Health information management (HIM) input is critical for the selection and development of registries. HIM professionals with training in health information technology (HIT) can provide input related to patient identity management, data integrity challenges, record localization, data population (i.e., manual entry vs. auto-population), real-time data feeding capabilities, local vs. external hosting, and integration of registries at the point of care.
What exactly is a disease registry?

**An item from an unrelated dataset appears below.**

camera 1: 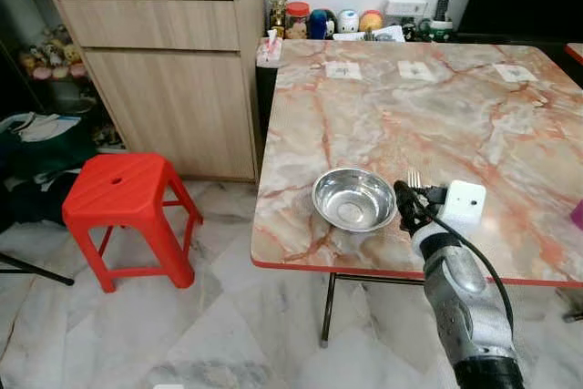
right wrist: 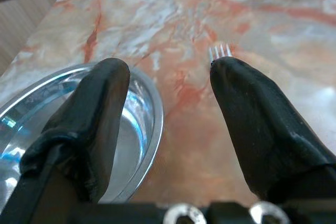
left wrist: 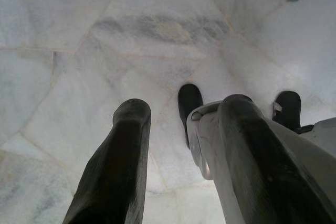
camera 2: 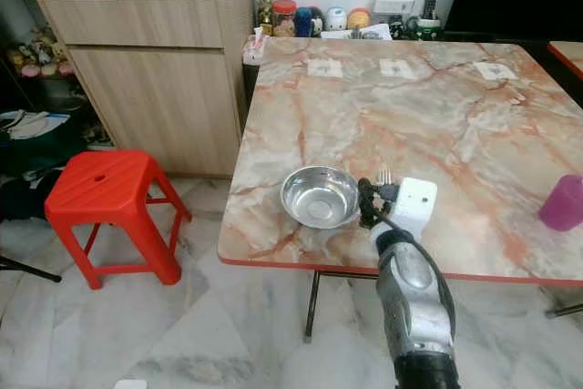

According to the National Committee on Vital and Health Statistics, a disease registry is “an organized system for the collection, storage, retrieval, analysis, and dissemination of information on individual persons who have either a particular disease, a condition (e.g., a risk factor) that predisposes to the occurrence of a health-related event, or prior exposure to substances (or circumstances) known or suspected to cause adverse health effects.”
Some examples of registries include the National Exposure Registry, immunization registries, insulin-dependent diabetes mellitus registries, and rare disease registries. A variety of entities may operate a registry, including the federal government, state government, universities, hospital groups, non-profit organizations, or private groups.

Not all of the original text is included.